Where does the word "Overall" show up in the records? Copy every line that has it.

##### Stored data

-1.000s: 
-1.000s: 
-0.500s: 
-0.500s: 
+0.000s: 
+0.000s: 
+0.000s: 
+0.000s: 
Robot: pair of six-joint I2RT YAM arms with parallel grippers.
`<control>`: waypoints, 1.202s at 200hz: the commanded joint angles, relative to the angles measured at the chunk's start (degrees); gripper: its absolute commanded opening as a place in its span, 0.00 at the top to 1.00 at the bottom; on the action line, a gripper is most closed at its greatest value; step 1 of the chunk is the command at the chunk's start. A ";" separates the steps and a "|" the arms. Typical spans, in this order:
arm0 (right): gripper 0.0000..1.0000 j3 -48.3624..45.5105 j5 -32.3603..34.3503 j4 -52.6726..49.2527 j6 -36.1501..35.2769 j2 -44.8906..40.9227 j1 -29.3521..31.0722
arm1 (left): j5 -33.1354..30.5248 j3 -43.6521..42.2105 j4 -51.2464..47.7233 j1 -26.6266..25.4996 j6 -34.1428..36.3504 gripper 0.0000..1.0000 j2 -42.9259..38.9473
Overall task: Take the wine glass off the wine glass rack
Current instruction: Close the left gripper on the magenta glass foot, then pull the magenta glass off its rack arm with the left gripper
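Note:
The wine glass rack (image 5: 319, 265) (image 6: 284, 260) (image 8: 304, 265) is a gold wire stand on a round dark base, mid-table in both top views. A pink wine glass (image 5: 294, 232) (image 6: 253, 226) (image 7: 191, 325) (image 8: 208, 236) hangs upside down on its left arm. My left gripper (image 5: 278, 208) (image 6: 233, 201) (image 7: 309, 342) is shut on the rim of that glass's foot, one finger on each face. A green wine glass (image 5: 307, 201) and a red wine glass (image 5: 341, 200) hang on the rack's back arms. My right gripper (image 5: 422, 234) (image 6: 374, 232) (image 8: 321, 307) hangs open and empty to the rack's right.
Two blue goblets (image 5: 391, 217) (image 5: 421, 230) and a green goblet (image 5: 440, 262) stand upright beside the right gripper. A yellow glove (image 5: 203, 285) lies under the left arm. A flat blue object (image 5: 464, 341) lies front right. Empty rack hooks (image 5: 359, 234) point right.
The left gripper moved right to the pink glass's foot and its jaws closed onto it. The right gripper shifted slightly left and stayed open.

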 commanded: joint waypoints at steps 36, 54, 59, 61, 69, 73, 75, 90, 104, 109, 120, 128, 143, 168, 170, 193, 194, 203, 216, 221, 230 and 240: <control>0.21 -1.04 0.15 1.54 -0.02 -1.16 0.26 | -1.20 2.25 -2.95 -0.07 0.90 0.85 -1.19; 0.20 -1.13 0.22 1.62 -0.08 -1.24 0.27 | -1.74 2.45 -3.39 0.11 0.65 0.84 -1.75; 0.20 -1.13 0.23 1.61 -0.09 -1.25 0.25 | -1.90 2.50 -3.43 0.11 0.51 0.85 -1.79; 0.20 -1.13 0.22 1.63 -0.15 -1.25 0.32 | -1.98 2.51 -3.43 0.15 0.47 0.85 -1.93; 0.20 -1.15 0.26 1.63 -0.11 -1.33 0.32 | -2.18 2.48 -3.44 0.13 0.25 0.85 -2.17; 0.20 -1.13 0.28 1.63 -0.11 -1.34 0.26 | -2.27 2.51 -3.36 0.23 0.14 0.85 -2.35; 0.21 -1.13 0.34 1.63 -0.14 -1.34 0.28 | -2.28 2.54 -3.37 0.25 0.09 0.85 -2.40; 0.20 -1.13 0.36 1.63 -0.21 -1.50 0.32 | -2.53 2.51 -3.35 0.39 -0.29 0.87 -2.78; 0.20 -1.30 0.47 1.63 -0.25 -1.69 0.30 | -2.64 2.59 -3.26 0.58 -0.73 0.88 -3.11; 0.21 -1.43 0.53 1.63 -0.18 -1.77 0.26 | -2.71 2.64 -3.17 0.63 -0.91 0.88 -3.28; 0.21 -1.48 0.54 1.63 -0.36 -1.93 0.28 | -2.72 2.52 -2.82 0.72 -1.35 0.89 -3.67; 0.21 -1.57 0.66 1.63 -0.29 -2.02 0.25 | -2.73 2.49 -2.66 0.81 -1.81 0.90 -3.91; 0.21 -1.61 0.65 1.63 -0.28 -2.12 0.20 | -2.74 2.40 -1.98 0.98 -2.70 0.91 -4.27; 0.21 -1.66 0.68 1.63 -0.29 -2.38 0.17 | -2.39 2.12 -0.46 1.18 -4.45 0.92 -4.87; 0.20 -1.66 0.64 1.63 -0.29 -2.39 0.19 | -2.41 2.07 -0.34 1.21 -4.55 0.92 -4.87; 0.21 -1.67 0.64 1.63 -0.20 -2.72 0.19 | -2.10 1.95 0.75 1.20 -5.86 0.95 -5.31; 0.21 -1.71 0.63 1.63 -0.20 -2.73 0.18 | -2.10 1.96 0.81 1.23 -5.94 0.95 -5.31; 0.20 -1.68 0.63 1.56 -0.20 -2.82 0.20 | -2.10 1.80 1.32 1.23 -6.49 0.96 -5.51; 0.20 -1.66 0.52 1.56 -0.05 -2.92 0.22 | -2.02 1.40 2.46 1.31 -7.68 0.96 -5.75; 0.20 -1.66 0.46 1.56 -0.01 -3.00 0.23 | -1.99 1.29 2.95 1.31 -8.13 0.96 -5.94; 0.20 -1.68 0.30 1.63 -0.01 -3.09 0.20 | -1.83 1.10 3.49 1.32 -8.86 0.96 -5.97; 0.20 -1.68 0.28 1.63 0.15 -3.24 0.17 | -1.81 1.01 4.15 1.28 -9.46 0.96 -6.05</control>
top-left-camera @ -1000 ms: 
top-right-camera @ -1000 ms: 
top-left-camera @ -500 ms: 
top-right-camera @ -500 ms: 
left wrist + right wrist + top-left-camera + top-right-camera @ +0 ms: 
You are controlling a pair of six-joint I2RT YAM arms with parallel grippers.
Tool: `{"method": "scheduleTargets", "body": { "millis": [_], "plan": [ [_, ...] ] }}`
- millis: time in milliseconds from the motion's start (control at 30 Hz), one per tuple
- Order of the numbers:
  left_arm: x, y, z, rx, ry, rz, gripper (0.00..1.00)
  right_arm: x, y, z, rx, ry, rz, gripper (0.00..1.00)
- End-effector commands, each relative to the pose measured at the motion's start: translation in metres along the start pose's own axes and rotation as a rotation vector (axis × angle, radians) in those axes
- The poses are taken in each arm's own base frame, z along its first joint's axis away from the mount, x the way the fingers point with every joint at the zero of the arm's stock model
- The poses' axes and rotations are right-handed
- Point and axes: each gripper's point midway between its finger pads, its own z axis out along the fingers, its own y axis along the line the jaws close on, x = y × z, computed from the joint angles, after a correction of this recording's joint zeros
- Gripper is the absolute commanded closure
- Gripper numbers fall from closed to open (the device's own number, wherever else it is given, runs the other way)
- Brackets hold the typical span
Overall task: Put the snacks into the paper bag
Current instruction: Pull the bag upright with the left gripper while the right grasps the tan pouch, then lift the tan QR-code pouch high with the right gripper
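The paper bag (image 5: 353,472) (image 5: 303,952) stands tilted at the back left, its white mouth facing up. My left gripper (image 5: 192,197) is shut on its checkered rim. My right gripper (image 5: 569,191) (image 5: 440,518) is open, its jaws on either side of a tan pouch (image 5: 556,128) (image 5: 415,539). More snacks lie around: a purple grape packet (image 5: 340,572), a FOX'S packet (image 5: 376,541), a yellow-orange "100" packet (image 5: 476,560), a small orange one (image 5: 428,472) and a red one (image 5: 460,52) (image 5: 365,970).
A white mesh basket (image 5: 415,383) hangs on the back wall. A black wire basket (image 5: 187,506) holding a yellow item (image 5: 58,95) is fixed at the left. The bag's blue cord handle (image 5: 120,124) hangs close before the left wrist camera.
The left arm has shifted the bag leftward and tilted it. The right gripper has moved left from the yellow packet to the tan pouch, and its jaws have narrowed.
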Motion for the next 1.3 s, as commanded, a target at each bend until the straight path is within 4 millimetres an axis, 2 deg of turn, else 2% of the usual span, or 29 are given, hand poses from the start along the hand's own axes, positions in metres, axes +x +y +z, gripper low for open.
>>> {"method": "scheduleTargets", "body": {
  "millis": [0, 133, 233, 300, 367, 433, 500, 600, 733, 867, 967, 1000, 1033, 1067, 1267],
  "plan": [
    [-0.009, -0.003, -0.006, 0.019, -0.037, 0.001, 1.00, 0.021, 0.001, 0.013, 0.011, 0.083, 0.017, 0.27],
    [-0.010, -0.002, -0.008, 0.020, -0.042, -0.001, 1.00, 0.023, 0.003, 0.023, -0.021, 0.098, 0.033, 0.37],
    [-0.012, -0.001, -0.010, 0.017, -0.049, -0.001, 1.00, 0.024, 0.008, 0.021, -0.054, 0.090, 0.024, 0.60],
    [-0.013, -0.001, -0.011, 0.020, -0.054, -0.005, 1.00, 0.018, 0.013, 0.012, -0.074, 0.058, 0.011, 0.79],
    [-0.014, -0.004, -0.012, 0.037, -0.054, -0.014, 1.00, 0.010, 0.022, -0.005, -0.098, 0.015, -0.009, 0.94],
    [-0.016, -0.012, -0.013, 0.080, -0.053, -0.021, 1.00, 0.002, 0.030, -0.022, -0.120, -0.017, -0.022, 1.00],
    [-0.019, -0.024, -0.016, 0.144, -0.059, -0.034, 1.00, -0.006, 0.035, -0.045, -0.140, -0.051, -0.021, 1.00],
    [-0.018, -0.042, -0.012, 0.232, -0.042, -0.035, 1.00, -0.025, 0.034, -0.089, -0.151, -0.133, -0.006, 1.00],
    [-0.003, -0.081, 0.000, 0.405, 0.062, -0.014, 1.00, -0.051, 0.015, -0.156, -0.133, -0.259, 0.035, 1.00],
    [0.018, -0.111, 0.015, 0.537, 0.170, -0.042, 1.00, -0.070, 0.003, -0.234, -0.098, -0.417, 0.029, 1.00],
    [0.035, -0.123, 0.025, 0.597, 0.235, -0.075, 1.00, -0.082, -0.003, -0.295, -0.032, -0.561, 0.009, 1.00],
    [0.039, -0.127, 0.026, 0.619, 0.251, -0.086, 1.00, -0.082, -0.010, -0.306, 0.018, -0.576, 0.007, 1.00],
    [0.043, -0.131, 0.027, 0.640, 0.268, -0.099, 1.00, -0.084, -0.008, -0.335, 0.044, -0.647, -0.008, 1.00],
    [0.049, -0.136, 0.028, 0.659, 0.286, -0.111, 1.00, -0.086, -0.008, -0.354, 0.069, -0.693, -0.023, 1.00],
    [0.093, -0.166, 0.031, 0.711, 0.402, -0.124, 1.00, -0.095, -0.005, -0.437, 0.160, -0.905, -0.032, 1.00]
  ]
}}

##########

Reply |
Overall task: Take the wine glass off the wine glass rack
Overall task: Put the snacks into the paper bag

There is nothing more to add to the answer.